Records excerpted from a collection:

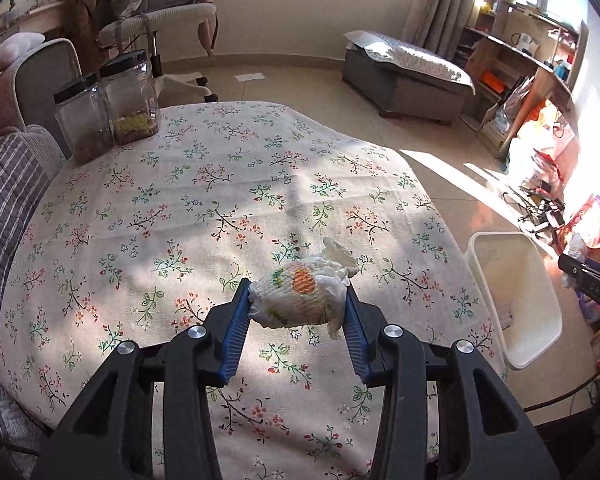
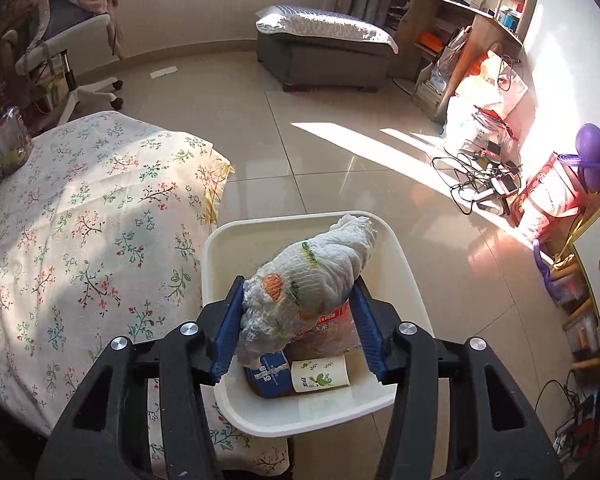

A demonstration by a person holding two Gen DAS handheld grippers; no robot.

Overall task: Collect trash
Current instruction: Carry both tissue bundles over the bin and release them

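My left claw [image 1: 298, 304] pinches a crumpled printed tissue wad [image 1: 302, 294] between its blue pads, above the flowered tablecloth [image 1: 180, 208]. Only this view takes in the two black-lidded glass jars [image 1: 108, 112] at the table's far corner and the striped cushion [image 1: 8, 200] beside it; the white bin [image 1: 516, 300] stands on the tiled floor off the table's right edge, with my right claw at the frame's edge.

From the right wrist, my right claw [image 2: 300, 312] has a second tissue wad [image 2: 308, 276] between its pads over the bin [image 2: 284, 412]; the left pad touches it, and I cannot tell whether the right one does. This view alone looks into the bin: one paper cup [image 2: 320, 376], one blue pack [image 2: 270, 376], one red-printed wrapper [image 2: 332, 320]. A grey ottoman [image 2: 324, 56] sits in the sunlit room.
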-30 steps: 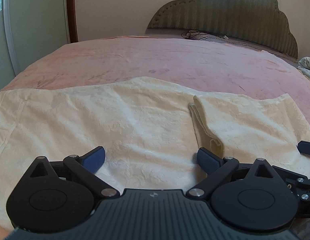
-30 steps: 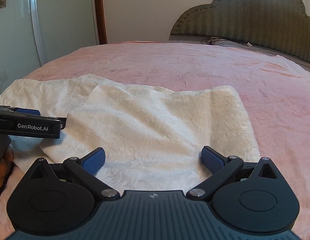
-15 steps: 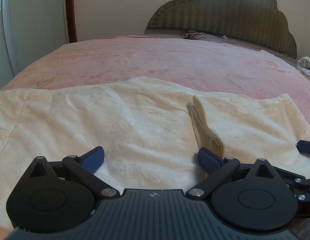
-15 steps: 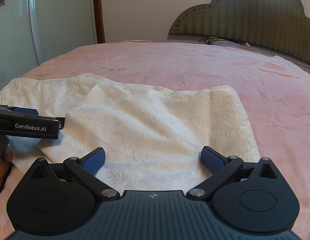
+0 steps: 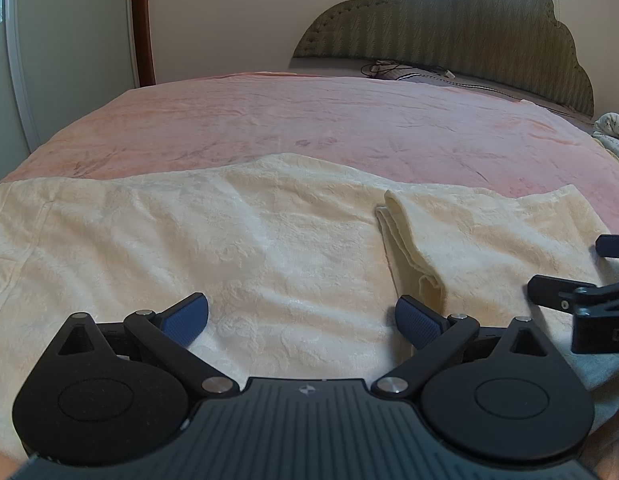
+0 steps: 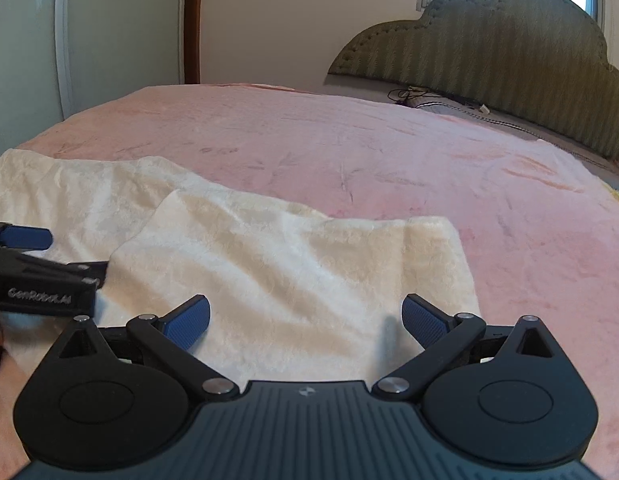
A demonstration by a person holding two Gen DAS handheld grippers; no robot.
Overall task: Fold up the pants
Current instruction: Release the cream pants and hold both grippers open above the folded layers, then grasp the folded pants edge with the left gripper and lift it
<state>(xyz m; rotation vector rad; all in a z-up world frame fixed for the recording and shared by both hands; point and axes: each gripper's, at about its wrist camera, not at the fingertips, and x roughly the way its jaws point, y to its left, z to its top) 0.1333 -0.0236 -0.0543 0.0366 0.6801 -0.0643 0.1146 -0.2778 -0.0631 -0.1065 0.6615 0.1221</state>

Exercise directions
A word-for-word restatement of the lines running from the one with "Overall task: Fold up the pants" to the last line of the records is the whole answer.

Response box
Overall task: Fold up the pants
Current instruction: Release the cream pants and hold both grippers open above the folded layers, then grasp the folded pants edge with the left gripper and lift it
<state>(xyz m; rotation vector rad; all in a z-up world frame fixed for the recording and shared by both hands; point and axes: each gripper's, at about its wrist camera, not at the fingertips, and x roughly the way its jaws point, y to its left, z to its top) 0.1333 -0.0236 -0.0543 0.0366 0.6801 -0.0643 0.1146 -0.2778 -0.0631 -0.1065 0.6615 0.1221</state>

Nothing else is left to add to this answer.